= 1894 Forfarshire by-election =

UK parliamentary by-election

The 1894 Forfarshire by-election was a parliamentary by-election held for the British House of Commons constituency of Forfarshire, Scotland, on 17 November 1894. The result was a gain by the Liberal Unionists from the Liberal Party.

==Background==
Traditionally, Forfarshire had elected Liberals to the Commons, but in 1886 the sitting MP J. W. Barclay had defected to the Liberal Unionist Party. John Rigby, previously member for Wisbech in Cambridgeshire, England, was chosen by the Liberals as their candidate at the 1892 general election. Although a stranger to Scottish politics, Rigby won the seat in the Liberal interest by a majority of 866 votes. Following his appointment as Attorney General for England and Wales, he was obliged to seek re-election, and was returned unopposed in August 1892.

The seat became vacant when Rigby was appointed a Lord Justice of Appeal on 19 October 1894.

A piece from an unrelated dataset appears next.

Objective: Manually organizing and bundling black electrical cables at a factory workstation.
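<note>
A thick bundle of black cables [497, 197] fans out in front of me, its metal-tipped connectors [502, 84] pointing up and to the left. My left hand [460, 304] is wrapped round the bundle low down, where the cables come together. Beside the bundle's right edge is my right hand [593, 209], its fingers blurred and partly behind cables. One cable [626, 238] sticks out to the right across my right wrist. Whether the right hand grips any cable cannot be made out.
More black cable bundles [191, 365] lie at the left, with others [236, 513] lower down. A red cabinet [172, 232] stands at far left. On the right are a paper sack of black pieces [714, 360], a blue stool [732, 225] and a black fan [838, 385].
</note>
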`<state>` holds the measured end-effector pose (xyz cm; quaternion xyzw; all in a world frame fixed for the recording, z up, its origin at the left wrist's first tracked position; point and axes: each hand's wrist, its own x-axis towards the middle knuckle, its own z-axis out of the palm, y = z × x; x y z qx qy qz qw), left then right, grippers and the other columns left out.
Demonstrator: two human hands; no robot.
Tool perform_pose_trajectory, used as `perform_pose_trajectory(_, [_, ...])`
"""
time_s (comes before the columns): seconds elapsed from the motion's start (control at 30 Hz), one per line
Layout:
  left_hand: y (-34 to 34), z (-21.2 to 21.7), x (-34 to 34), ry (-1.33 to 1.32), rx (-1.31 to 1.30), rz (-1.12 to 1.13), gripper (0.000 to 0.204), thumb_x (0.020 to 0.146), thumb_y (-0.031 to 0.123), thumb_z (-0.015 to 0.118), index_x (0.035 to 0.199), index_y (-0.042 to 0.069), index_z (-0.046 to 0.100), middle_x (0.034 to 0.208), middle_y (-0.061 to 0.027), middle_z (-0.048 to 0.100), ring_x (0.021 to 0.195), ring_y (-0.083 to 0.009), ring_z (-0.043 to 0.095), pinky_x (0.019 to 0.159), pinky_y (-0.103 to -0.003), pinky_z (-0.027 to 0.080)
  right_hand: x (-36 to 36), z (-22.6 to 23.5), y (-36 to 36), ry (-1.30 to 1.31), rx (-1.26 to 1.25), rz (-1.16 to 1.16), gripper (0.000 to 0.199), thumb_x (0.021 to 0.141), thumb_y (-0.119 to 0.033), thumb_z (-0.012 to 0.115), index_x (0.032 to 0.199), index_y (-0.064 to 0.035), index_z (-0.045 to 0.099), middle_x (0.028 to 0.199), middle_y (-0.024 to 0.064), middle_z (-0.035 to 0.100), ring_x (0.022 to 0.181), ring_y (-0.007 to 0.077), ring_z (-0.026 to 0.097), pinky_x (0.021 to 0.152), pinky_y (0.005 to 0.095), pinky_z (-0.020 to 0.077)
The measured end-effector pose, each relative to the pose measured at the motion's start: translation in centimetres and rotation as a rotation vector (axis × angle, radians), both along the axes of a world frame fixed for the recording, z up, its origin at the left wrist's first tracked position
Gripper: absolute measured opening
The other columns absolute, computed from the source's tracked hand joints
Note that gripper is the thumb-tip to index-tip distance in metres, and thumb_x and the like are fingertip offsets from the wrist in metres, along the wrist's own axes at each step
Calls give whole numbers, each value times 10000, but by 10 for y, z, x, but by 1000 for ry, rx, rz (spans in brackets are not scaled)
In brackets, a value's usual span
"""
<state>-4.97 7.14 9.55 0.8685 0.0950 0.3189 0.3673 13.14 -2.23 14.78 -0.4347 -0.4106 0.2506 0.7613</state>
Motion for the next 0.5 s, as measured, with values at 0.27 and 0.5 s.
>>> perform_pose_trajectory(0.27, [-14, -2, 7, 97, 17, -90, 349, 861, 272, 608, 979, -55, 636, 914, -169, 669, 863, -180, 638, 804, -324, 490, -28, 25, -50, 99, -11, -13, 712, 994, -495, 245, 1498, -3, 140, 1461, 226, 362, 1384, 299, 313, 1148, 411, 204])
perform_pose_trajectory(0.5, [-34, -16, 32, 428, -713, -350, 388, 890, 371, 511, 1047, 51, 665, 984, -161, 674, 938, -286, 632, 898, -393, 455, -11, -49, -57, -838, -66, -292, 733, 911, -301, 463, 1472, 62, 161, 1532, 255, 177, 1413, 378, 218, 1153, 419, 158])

==The campaign and candidates==
The electorate of the constituency was approximately 12,000. The towns of the county were very diverse socially: the burghs of Broughty Ferry, Carnoustie and Monifieth were largely suburbs of the City of Dundee. They contained large numbers of wealthy manufacturers and merchants, as well as working class voters engaged in the fishing, chemical, boot-making and textile industries. Kirriemuir, at the north of the constituency, was regarded as Radical: in the past Chartism had been strong among the weavers of the town. In the east were fishing villages.

In the rural parts of the county the farmers were considered to be almost exclusively Unionist voters. The most important voting bloc, numbering about 3,000, were the farm servants. They were regarded as being "singularly shrewd, well-informed and independent politicians".

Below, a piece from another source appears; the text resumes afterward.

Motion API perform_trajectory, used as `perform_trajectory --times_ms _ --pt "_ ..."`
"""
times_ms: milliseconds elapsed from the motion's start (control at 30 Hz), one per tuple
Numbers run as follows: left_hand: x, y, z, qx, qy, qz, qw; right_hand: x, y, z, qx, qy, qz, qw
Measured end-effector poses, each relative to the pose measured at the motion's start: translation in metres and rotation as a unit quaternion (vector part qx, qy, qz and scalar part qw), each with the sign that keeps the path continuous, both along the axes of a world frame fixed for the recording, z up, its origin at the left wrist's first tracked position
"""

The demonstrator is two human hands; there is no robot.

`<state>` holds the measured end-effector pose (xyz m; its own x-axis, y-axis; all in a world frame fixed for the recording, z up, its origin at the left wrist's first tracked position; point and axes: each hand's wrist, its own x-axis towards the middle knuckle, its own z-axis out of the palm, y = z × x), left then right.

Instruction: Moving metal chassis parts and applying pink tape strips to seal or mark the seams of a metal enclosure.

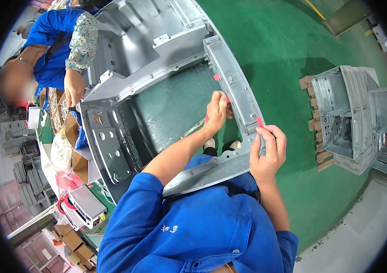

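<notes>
A large grey metal frame (241, 98) with a wide opening lies in front of me. My left hand (217, 113) is over its right-hand rail, fingers curled in a pinch. Bits of red tape (228, 99) show at those fingertips and beside the palm; how they are gripped is partly hidden. Near the rail's close corner, my right hand (268, 154) pinches a short strip of red tape (260, 122) between thumb and fingers. Farther along the rail, another red piece (216, 77) is stuck to the inner edge.
At the upper left a co-worker's hand (73, 87) touches the frame's left side. Cardboard boxes (81, 166) and a white device (86, 203) stand beyond that side. Stacked grey metal housings (339, 107) sit on a wooden pallet (324, 160) to the right, on the green floor (284, 82).
</notes>
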<state>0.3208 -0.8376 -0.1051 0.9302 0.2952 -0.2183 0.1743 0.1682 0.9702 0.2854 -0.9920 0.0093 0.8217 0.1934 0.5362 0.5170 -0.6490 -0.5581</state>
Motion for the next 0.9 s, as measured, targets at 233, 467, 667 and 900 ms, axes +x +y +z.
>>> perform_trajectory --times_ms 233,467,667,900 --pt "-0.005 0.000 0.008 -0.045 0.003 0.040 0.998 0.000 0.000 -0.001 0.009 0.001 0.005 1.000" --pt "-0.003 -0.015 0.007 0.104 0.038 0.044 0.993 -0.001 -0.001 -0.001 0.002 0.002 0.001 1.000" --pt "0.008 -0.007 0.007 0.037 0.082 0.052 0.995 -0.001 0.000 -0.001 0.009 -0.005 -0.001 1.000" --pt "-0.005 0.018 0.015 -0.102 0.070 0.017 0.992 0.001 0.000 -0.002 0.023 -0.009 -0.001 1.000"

The Liberals chose Henry Robson to defend the seat. Robson, although Scottish born, had made his living as a stockbroker in London. The choice of the "stranger", Robson, rather than the popular Dundee merchant, Martin White, was resented locally. The Unionists, by contrast, chose a local landowner, the Honorable Charles Maule Ramsay. Ramsay was the younger brother of the late Earl of Dalhousie, who had sat as a Liberal MP for Liverpool.

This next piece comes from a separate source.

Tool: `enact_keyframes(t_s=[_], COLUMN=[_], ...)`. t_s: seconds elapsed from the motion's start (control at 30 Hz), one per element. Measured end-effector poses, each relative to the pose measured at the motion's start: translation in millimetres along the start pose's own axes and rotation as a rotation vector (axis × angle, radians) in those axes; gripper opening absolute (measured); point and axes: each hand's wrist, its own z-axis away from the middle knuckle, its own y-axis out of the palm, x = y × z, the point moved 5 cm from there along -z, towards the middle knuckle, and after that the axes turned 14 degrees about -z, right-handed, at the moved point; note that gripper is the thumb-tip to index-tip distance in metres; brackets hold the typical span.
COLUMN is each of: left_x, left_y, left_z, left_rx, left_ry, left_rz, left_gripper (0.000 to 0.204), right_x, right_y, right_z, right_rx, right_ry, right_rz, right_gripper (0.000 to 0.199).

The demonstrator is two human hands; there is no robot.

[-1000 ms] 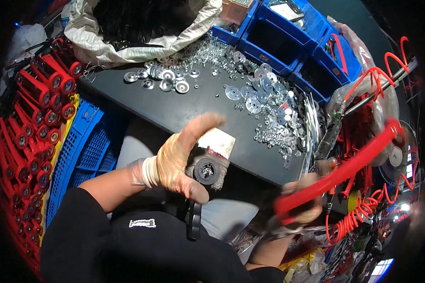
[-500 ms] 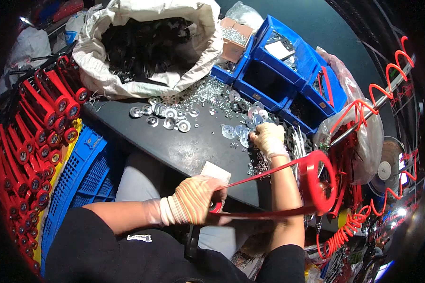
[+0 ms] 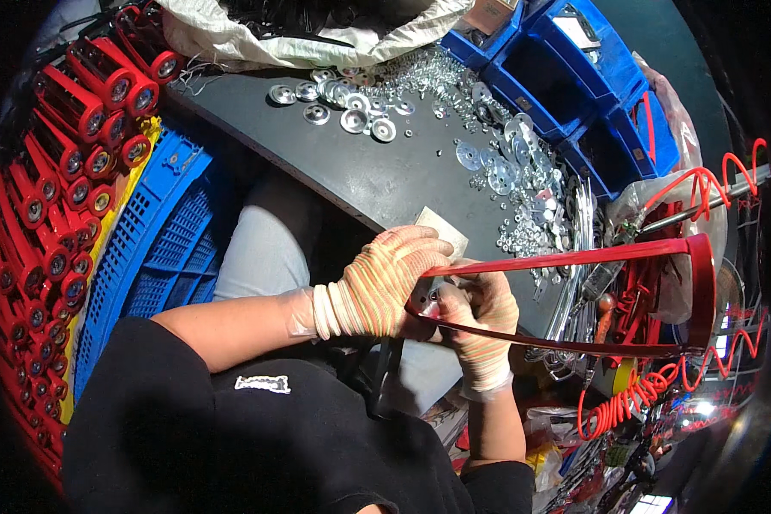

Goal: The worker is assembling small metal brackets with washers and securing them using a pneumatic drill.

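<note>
Fitting step judged in hand: left hand point(image 3: 385, 287) and right hand point(image 3: 480, 313), fingers closed on open end of red U-shaped metal frame point(image 3: 574, 257) at table point(image 3: 377, 171) edge. Next: steady alignment.

A dark grey table point(image 3: 377, 176) fills the middle. Shiny metal washers point(image 3: 522, 171) lie scattered on it. Blue bins point(image 3: 565, 77) stand along the far side, and a white sack point(image 3: 317, 38) sits at the top. On the left, red rollers point(image 3: 68, 154) are stacked beside a blue plastic crate point(image 3: 158, 248). A red coiled hose point(image 3: 634, 398) hangs on the right. The corners are dark.
</note>
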Motion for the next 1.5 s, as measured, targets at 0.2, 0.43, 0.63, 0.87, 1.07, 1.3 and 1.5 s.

As the campaign went on, it became clear that the votes of the agricultural labourers would prove crucial. Sir John Rigby had proved popular with them as he promised to campaign for a half-holiday a week for ploughmen. However, he had not lived up to their expectations, instead concerning himself with the Home Rule question at Westminster. When he vacated his seat to take up a judicial appointment he was accused of neglecting his constituents, and simply using his parliamentary seat as a stepping stone in his career. This perceived slight, and the imposition of an outside candidate saw a big swing in the agricultural vote towards Ramsay.

==Result==
Ramsay was elected by a majority of 288 votes. The size of the majority was unexpected and caused jubilation among the Unionists and despair among the Liberals. It was felt that where the Unionists had been highly organised, the Liberals had been lax in their campaigning.

Forfarshire by-election, 17 November 1894
| Party |  | Candidate | Votes | % | ±% |
|  | Liberal Unionist | Hon. Charles Maule Ramsay | 5,145 | 51.4 | +6.2 |
|  | Liberal | Henry Robson | 4,857 | 48.6 | −6.2 |
| Majority |  |  | 288 | 2.8 | N/A |
| Turnout |  |  | 10,002 | 83.3 | +3.5 |
|  | Liberal Unionist gain from Liberal |  |  |  |  |  |

The Unionist victory was short-lived, however. At the general election held in the following year, the Liberals learned from their mistakes. The preferred local candidate, Martin White, was this time selected, and the seat regained by the party.